Maintenant, s'agissant d'une enquête administrative qui pourrait être diligentée pour bloquer une procédure pour harcèlement, je pense honnêtement que la modification législative intervenue est pertinente dans la mesure où elle permet de clarifier les règles. Nous savons maintenant qu'une procédure pour harcèlement ira à son terme.

Mais il faut tout de même rappeler qu'une procédure administrative diligentée contre une personne vise surtout à savoir si elle est coupable ou non, si elle a commis une faute ou pas ! Ce n'est quand même pas quelque chose d'anodin ! On n'ouvre pas une enquête administrative pour blanchir une personne, mais pour savoir si elle est coupable des faits dont on l'accuse. En ce qui me concerne, je ne vois pas où est le problème d'ouvrir une enquête administrative visant à faire toute la lumière sur les faits qui sont reprochés à quelqu'un.

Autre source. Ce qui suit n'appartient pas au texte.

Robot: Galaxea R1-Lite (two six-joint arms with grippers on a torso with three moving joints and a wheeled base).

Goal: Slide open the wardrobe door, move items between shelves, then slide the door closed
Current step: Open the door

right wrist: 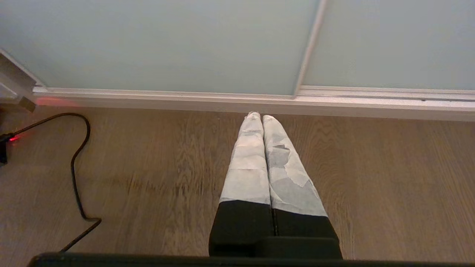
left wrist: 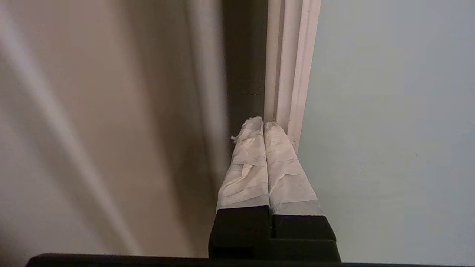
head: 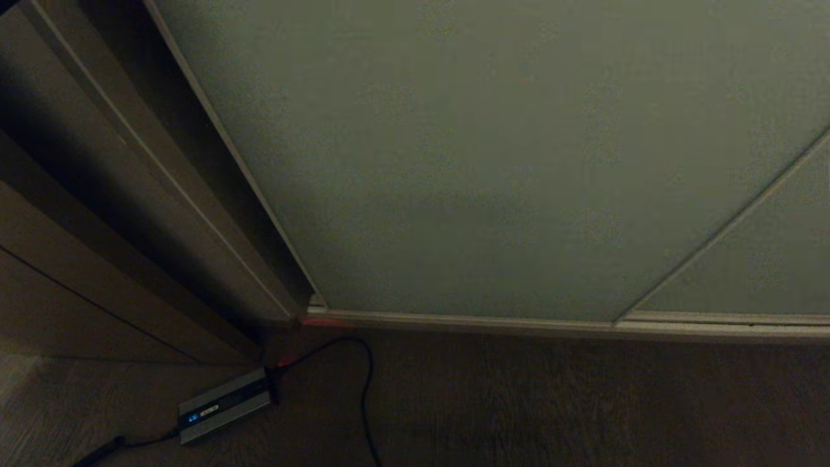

En l'occurrence, Mesdames et Messieurs les députés, cette enquête administrative a été menée à son terme, après l'audition de 41 témoins, et l'enquêteur - indépendant et impartial - est arrivé à la conclusion que le directeur de l'OCSTAT était blanc comme neige dans cette affaire. C'est la raison pour laquelle je vous remercie de soutenir les conclusions du rapport de majorité.

Présidence de Mme Marie-Françoise de Tassigny, présidente

La présidente. Mesdames et Messieurs les députés, nous procédons au vote: celles et ceux qui sont d'accord avec le dépôt de cette pétition sur le bureau du Grand Conseil voteront oui; celles et ceux qui veulent la renvoyer au Conseil d'Etat voteront non.

Mises aux voix, les conclusions de la commission de contrôle de gestion (dépôt de la pétition sur le bureau du Grand Conseil à titre de renseignement) sont adoptées par 39 oui contre 28 non et 5 abstentions.